En préambule a été évoquée l'impossibilité à envisager l'organisation de la survie sur une durée aussi longue et sans aucun contact extérieur. C'est ce côté du voile qu'Emma Donoghue et Lenny Abrahamson ont choisi de lever plutôt que de broder de manière plus conventionnelle autour de la personnalité malade du ravisseur qui ne tiendra dans le film qu'une place mineure. L'inimaginable prend alors forme concrète et, avec lui, l'adage qui dit que "partout la vie reprend ses droits". Un premier paradoxe douloureux s'impose progressivement au spectateur, bien obligé d'admettre que cet enfant né de la violence est sans doute la meilleure chose qui soit arrivée à Joy à travers cette nouvelle responsabilité l'obligeant à se projeter au-delà d'elle-même.

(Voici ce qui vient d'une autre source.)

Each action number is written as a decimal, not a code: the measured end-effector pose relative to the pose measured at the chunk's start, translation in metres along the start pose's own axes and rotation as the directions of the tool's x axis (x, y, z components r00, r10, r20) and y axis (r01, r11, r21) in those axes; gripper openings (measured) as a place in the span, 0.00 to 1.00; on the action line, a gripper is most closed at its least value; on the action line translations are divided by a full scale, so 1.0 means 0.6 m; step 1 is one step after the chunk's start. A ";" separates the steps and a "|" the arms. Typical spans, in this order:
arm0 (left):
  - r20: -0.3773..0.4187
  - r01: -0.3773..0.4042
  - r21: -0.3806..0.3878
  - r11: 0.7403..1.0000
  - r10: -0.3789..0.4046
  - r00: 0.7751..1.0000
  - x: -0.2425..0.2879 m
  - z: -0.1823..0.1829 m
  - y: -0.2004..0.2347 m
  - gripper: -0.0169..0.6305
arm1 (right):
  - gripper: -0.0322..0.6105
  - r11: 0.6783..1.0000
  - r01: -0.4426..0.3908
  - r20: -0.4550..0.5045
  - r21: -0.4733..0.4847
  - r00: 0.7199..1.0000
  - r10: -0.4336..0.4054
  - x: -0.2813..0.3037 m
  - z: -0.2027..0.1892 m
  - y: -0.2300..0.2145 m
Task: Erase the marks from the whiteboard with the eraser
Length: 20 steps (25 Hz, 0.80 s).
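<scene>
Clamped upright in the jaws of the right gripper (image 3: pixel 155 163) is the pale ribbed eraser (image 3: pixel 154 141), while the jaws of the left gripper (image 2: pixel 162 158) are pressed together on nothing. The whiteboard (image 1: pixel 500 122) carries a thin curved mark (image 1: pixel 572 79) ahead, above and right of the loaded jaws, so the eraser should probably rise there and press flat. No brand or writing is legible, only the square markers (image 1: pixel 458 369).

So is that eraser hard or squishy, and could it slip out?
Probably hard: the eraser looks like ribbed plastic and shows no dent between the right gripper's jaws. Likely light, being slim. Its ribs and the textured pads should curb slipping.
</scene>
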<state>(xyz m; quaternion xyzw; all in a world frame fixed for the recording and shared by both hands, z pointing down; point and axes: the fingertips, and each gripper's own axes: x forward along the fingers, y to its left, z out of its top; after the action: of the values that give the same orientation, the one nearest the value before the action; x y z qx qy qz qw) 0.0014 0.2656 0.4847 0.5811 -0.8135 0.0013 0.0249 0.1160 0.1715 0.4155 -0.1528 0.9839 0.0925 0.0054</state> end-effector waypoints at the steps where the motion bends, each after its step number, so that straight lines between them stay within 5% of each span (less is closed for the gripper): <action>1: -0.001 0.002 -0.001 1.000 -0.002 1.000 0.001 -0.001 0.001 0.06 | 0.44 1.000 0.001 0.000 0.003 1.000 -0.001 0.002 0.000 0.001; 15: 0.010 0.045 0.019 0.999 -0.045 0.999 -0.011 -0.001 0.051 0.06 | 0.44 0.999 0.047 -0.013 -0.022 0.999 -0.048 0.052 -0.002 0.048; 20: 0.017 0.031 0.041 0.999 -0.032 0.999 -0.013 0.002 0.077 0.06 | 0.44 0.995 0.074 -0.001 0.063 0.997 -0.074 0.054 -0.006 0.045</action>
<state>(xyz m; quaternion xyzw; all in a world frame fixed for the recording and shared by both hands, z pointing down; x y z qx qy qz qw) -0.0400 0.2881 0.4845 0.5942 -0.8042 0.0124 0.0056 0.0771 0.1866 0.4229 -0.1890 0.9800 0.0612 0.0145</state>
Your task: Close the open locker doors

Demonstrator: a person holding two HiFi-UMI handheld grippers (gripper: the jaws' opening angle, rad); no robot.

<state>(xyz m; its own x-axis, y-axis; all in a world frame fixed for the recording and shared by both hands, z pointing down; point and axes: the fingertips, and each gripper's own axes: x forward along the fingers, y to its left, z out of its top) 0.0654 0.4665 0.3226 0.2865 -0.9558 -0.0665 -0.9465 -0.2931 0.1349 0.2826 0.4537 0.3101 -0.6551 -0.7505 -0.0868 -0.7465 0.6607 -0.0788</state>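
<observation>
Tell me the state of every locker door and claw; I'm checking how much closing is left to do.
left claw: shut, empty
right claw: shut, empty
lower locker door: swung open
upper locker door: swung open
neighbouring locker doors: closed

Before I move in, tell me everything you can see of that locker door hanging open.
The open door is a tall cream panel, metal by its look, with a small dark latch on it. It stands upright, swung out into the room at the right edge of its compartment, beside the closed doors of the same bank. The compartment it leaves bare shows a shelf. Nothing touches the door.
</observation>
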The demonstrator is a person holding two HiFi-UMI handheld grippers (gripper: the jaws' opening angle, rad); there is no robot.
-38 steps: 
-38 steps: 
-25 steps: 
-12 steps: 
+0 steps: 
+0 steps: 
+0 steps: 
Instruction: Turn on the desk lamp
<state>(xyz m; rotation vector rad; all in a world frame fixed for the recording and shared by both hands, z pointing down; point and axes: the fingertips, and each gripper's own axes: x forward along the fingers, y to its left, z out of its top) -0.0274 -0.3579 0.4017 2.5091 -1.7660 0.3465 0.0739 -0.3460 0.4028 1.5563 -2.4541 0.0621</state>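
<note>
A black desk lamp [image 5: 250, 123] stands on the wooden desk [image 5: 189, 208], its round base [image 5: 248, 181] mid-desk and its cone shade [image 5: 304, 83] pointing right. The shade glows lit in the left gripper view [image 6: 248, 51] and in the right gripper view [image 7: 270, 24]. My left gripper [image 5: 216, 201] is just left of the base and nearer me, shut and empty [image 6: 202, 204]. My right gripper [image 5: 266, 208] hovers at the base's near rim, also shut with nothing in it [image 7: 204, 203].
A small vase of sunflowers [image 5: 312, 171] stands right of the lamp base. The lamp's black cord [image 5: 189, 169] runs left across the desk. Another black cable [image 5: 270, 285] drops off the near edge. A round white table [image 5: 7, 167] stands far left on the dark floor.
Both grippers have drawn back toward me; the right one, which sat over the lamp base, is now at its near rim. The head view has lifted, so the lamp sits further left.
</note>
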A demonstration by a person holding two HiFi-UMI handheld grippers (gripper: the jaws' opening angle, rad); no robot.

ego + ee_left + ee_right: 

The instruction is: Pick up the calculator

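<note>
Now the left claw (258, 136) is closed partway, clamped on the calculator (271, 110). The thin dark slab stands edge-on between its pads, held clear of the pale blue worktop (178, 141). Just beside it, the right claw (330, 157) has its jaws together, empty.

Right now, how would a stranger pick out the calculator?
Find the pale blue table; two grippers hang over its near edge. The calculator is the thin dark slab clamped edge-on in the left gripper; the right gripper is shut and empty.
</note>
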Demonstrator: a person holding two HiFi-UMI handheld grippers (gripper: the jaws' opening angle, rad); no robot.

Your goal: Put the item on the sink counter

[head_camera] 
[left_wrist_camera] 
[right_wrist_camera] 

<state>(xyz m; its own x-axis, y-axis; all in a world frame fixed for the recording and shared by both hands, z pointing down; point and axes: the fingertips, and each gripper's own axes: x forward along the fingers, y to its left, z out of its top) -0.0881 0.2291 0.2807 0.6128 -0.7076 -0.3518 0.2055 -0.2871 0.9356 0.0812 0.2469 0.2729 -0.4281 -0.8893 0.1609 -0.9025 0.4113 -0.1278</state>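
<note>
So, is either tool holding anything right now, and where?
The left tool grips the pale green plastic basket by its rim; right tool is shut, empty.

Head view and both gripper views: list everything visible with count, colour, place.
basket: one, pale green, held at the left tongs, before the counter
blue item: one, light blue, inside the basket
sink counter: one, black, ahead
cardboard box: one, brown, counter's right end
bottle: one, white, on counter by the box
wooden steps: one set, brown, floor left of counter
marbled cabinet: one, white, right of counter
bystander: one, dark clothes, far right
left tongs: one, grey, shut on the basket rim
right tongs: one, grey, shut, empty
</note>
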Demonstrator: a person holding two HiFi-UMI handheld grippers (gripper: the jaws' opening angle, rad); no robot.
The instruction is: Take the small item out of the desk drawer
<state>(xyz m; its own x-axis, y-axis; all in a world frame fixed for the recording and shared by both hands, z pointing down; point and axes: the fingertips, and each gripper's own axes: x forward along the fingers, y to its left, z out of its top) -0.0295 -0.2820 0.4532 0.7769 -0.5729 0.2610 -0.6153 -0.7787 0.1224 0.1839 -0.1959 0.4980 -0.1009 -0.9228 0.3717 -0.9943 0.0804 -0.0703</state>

C'est alors l'appréhension du monde par le petit Jack qui devient le thème central de la première moitié du film. La liberté ne manque que lorsque l'on en est privé.  Jack ne connait pas ce problème, sa mère ayant précautionneusement construit pour lui une explication du monde à la dimension des 15 m² où ils évoluent. Une première partie particulièrement émouvante, qui prend le chemin du conte pour rappeler que l'amour d'une mère, s'il est bien orienté, peut faire des miracles.

La seconde partie, qui s'intéresse à la vie après la séquestration, confronte Joy et Jack à un monde qu'ils ne connaissent plus ou pas. Là encore, débarrassé de tout l'aspect judiciaire et policier (on ne verra plus le tortionnaire), le récit balaye sans pathos et avec justesse l'essentiel des aspects du problème. L'adaptation de la relation entre la mère et son fils dans un nouveau contexte, les réactions divergentes des parents de Joy qui ont du apprendre à vivre avec ce trou béant qui a fracturé leur couple, et surtout pour Jacob apprendre à se passer du cocon où il n'avait à partager sa mère avec personne.

Plusieurs scènes parfaitement justes illustrent les thématiques évoquées sans que jamais aucun jugement de valeur ne viennent entacher l'émotion qui étreint les personnages magnifiquement interprétés par Brie Larson, mais aussi par le tout jeune Jacob, émule lointaine de l'inoubliable  Jackie Coogan, compagnon d'infortune de Charlot dans "The Kid" en 1921. Quant aux vieux briscards que sont désormais William H. Macy, Tom McCamus et Joan Allen, ils n'ont pas eu à forcer leur talent pour être au diapason de cette histoire qui touche au cœur autant qu'à la raison.

Parfaitement maîtrisé, "Room" apporte la preuve qu'après plus de cent ans d'existence, le cinéma est encore capable de surprendre.